■ Task goal
Task for the listing below: copy it out in full, exactly.
------------------------------------------------
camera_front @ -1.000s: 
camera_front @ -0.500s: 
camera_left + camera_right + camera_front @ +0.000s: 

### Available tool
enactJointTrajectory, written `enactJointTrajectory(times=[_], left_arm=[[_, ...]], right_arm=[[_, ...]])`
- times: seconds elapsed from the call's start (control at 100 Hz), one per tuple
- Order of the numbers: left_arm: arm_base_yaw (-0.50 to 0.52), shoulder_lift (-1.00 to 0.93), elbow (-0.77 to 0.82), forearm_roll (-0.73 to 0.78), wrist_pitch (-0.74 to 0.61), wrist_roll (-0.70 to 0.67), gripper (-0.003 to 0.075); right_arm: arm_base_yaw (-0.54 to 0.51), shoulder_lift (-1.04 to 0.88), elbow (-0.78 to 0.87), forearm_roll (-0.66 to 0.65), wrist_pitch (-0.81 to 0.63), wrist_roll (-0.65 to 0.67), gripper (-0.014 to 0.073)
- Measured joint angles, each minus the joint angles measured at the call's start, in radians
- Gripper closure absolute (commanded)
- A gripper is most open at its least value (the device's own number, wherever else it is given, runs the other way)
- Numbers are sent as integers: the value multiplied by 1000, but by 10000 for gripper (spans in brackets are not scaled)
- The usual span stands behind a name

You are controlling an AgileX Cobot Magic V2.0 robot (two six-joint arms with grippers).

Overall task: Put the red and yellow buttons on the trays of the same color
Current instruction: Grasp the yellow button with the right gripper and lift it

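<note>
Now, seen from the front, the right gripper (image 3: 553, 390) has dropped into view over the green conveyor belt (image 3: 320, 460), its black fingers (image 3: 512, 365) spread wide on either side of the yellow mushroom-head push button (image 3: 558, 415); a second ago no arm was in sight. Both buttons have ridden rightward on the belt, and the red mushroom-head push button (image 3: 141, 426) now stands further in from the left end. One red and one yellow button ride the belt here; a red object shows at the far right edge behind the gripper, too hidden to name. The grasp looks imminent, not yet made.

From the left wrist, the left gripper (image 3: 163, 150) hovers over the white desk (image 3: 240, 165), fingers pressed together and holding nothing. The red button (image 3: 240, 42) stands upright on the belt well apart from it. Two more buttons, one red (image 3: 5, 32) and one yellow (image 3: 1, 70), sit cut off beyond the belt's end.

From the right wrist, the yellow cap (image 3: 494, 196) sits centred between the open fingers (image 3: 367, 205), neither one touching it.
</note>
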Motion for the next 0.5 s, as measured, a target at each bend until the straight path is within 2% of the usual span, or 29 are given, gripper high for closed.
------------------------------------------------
■ Response for this exercise
camera_front @ -1.000s: 
camera_front @ -0.500s: 
camera_left + camera_right + camera_front @ +0.000s: 

### Available tool
enactJointTrajectory, written `enactJointTrajectory(times=[_], left_arm=[[_, ...]], right_arm=[[_, ...]])`
- times: seconds elapsed from the call's start (control at 100 Hz), one per tuple
- Order of the numbers: left_arm: arm_base_yaw (-0.50 to 0.52), shoulder_lift (-1.00 to 0.93), elbow (-0.77 to 0.82), forearm_roll (-0.73 to 0.78), wrist_pitch (-0.74 to 0.61), wrist_roll (-0.70 to 0.67), gripper (-0.003 to 0.075); right_arm: arm_base_yaw (-0.54 to 0.51), shoulder_lift (-1.04 to 0.88), elbow (-0.78 to 0.87), forearm_roll (-0.66 to 0.65), wrist_pitch (-0.81 to 0.63), wrist_roll (-0.65 to 0.67), gripper (-0.014 to 0.073)
- Measured joint angles, each minus the joint angles measured at the call's start, in radians
- Gripper closure absolute (commanded)
- A gripper is most open at its least value (the device's own number, wherever else it is given, runs the other way)
- Numbers are sent as integers: the value multiplied by 1000, but by 10000 for gripper (spans in brackets are not scaled)
- The usual span stands behind a name

You are controlling an AgileX Cobot Magic V2.0 robot (two six-joint arms with grippers).

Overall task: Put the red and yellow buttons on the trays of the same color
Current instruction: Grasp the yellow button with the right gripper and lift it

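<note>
Now, seen from the front, the right gripper (image 3: 553, 390) has dropped into view over the green conveyor belt (image 3: 320, 460), its black fingers (image 3: 512, 365) spread wide on either side of the yellow mushroom-head push button (image 3: 558, 415); a second ago no arm was in sight. Both buttons have ridden rightward on the belt, and the red mushroom-head push button (image 3: 141, 426) now stands further in from the left end. One red and one yellow button ride the belt here; a red object shows at the far right edge behind the gripper, too hidden to name. The grasp looks imminent, not yet made.

From the left wrist, the left gripper (image 3: 163, 150) hovers over the white desk (image 3: 240, 165), fingers pressed together and holding nothing. The red button (image 3: 240, 42) stands upright on the belt well apart from it. Two more buttons, one red (image 3: 5, 32) and one yellow (image 3: 1, 70), sit cut off beyond the belt's end.

From the right wrist, the yellow cap (image 3: 494, 196) sits centred between the open fingers (image 3: 367, 205), neither one touching it.
</note>
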Motion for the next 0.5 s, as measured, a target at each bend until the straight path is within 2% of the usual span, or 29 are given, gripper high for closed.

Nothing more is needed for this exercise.